Gemeny v. Prince George's County

285 A.2d 602, 264 Md. 85, 1972 Md. LEXIS 1125
CourtCourt of Appeals of Maryland
DecidedJanuary 11, 1972
Docket[No. 244, September Term, 1971.]
StatusPublished
Cited by3 cases

This text of 285 A.2d 602 (Gemeny v. Prince George's County) is published on Counsel Stack Legal Research, covering Court of Appeals of Maryland primary law. Counsel Stack provides free access to over 12 million legal documents including statutes, case law, regulations, and constitutions.

Bluebook
Gemeny v. Prince George's County, 285 A.2d 602, 264 Md. 85, 1972 Md. LEXIS 1125 (Md. 1972).

Opinion

McWilliams, J.,

delivered the opinion of the Court.

For the first time we are required to consider a difference of opinion in respect of the charter adopted by the voters of Prince George’s County on 3 November 1970, and, to be sure, one need not be a prophet to predict that it will not be the last time. We shall relate what happened before saying why we shall affirm the order of the chancellor, Loveless, J.

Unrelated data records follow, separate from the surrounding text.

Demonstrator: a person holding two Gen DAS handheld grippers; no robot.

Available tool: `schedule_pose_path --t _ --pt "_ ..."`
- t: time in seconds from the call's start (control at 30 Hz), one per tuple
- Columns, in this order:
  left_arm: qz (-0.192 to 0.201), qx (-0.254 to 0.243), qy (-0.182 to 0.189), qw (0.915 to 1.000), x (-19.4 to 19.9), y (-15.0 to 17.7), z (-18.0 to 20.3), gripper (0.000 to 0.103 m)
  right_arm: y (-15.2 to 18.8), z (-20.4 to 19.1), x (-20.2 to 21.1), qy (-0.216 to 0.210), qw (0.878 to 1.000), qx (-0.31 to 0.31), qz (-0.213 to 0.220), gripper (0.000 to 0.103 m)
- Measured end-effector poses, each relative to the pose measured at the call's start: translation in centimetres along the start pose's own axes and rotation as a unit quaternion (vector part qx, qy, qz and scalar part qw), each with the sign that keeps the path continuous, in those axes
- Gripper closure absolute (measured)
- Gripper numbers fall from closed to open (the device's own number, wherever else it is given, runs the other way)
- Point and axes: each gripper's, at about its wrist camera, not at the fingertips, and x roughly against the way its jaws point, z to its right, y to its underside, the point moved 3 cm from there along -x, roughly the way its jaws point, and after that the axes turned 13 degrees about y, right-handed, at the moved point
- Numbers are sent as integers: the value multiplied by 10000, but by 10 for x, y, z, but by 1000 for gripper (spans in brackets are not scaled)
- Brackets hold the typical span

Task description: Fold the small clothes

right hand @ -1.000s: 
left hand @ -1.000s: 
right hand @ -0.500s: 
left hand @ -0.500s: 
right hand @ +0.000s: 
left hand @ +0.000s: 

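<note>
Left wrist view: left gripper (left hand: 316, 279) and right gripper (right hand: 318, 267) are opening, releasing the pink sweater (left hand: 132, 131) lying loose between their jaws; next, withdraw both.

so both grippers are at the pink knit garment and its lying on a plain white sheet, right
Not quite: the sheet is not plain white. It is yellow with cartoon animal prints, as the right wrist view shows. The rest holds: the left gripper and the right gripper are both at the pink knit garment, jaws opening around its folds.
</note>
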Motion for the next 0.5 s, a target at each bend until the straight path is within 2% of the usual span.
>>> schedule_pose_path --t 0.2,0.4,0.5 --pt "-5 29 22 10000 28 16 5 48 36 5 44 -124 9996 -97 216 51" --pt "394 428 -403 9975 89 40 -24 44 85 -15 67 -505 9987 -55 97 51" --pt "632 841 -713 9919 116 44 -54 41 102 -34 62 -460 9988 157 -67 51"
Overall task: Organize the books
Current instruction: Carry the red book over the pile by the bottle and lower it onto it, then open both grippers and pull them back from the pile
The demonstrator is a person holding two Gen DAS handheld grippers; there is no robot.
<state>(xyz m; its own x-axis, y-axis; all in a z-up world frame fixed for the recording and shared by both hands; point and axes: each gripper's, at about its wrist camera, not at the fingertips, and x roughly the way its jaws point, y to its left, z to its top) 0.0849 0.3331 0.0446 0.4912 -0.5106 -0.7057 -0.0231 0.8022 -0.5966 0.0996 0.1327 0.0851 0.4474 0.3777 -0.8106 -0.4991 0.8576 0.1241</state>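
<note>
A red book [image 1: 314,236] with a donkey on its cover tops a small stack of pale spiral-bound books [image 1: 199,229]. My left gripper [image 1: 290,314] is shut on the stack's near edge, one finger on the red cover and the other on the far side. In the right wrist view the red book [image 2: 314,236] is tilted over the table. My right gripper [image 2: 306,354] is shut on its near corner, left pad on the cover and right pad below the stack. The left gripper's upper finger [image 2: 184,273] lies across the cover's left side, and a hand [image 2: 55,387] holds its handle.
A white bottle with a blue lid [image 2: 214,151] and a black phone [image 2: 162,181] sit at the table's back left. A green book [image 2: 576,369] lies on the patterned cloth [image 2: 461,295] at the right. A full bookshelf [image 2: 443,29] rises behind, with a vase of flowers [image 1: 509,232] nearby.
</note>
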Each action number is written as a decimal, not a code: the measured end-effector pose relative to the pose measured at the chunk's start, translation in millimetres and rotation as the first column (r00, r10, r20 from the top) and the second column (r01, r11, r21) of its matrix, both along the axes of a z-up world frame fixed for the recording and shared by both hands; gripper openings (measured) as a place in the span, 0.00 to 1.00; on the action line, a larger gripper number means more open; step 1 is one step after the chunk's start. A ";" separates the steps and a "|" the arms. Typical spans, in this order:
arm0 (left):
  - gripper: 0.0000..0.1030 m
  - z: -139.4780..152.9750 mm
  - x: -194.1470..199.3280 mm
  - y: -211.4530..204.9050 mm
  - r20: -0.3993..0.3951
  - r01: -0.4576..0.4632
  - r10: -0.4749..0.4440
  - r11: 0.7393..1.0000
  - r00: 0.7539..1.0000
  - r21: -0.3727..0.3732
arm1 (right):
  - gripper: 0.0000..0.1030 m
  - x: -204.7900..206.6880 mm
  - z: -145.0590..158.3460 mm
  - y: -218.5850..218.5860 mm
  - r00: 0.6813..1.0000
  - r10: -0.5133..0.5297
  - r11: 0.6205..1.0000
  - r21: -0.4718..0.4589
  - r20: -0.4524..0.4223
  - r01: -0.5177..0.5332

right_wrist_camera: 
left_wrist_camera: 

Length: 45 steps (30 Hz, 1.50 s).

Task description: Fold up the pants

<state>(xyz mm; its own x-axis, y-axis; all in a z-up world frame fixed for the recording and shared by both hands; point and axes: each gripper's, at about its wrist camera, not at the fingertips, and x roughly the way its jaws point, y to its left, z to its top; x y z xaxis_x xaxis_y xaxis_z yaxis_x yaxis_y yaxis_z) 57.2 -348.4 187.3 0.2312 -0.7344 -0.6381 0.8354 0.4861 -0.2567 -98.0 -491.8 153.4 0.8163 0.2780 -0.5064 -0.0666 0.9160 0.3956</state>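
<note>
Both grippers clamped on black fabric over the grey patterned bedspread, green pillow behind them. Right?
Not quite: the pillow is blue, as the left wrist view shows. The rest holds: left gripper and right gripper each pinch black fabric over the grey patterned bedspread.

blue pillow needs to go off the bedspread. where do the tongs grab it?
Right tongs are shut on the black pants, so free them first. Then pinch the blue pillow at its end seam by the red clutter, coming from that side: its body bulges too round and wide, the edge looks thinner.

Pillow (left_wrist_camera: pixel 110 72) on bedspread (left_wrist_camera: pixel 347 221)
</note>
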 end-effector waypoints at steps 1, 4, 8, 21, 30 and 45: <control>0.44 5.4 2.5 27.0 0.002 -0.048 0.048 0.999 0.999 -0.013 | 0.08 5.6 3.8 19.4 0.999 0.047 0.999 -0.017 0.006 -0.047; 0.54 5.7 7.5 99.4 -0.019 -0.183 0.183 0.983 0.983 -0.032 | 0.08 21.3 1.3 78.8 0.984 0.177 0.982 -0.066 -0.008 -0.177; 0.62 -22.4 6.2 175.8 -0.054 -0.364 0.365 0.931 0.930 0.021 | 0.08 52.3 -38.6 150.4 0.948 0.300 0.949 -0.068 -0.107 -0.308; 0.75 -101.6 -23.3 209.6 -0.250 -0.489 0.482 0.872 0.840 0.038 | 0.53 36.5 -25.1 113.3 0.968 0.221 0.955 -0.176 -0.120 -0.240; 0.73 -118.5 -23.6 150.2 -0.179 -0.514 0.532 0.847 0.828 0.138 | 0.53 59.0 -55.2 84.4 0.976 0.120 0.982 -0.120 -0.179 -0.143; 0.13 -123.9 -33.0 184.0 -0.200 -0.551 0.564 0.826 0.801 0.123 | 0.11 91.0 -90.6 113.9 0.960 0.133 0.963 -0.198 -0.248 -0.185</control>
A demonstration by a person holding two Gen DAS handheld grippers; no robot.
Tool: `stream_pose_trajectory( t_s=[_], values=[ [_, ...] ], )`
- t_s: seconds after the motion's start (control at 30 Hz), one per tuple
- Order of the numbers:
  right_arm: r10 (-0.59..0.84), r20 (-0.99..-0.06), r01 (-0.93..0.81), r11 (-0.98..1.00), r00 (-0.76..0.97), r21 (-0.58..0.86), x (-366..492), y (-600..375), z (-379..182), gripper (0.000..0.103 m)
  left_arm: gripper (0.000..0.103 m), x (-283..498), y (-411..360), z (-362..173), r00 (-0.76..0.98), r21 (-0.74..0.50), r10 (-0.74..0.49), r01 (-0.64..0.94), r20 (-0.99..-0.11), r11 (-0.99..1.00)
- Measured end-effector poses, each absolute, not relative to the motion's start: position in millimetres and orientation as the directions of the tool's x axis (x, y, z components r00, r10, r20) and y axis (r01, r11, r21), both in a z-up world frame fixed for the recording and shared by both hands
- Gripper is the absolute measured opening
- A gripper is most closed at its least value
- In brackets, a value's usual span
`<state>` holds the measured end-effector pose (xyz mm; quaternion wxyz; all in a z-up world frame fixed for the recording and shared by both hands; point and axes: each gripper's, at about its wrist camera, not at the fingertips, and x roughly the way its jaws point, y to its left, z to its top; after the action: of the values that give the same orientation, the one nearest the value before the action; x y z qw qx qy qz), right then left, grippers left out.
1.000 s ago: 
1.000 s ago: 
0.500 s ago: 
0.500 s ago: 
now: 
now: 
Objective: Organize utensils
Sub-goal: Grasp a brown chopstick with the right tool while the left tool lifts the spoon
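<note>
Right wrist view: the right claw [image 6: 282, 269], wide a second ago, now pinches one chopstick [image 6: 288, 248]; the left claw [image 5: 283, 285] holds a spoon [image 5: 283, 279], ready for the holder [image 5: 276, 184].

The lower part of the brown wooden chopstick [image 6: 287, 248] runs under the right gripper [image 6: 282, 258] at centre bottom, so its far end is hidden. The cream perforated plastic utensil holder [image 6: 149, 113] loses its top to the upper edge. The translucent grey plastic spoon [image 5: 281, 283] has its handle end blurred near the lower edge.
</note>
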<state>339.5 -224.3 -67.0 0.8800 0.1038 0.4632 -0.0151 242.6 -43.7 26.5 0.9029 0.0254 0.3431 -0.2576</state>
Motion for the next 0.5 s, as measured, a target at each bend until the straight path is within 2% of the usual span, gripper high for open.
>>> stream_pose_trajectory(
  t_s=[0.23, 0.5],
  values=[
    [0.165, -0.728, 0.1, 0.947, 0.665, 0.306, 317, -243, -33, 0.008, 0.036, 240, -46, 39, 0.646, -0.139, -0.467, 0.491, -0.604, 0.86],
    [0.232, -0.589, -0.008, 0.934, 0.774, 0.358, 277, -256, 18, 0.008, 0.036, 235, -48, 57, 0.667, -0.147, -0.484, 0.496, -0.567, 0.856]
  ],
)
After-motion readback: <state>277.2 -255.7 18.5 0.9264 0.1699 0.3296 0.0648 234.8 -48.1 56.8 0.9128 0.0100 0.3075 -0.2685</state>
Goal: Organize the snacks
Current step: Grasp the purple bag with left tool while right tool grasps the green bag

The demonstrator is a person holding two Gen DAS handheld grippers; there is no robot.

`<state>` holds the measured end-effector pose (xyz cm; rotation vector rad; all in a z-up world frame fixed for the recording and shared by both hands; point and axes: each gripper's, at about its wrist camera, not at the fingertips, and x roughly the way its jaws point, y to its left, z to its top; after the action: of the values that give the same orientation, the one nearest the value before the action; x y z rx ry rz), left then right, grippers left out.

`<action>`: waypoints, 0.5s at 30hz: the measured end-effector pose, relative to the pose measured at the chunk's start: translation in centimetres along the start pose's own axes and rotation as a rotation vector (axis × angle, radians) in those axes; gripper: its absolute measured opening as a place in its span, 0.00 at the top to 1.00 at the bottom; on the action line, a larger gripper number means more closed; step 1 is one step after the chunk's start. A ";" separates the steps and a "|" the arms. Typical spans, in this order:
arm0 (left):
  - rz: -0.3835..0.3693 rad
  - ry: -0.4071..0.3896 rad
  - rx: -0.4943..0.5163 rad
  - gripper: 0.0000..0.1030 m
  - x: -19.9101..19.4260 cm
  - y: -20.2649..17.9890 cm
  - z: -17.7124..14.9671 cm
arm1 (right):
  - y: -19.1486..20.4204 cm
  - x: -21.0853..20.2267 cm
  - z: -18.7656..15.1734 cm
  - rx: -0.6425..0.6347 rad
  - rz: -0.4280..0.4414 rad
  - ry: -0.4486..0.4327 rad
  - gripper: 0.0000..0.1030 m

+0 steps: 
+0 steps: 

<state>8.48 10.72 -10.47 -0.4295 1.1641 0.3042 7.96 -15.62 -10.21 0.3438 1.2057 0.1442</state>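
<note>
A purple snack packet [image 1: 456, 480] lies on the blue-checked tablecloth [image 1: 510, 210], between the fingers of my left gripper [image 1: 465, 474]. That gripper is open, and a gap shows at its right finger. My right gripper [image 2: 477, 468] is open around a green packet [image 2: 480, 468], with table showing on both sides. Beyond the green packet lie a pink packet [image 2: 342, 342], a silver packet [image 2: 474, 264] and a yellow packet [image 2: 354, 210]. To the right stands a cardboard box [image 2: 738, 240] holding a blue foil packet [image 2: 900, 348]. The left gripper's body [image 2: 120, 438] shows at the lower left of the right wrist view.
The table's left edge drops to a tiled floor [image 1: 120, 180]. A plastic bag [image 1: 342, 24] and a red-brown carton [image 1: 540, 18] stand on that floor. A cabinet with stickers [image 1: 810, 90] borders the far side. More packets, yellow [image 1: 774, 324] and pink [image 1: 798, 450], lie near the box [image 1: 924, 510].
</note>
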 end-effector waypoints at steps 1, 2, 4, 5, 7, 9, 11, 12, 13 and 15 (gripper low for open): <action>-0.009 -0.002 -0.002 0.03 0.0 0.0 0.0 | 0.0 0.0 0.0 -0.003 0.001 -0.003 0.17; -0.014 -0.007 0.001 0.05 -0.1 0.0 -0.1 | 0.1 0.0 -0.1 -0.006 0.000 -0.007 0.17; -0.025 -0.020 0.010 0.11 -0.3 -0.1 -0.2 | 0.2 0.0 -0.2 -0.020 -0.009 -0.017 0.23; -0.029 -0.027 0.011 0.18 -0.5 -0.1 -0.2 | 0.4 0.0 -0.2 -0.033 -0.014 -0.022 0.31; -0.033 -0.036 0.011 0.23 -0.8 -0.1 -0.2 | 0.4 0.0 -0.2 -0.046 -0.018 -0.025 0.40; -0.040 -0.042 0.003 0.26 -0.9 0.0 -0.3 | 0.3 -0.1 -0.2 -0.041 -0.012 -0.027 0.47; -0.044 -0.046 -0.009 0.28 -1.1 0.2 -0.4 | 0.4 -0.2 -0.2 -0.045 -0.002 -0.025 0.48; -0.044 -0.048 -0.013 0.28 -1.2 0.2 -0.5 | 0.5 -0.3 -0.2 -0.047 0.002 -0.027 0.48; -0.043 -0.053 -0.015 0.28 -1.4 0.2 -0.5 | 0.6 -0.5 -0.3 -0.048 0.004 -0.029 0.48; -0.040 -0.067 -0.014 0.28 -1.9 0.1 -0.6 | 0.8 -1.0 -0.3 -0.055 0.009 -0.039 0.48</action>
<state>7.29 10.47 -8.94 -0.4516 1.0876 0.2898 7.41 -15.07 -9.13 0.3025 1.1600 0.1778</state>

Section 504' of the charter provides:

“The County Executive shall appoint the members of all boards and commissions, subject to confirmation by the Council as required by Section 322 of this Charter * *

The pertinent language of Section 322 is:

“The Council shall hold public hearings on all such appointments not less than ten days and not *87 more than twenty days after their submission to the Council by the County Executive. If the Council fails to act to confirm or reject such appointments within thirty days of their submission to the Council by the County Executive, the appointment shall stand approved. * * * In the case of appointments by the County Executive to membership on a board or commission, a vote of a majority of the full Council shall be required to reject such appointment.”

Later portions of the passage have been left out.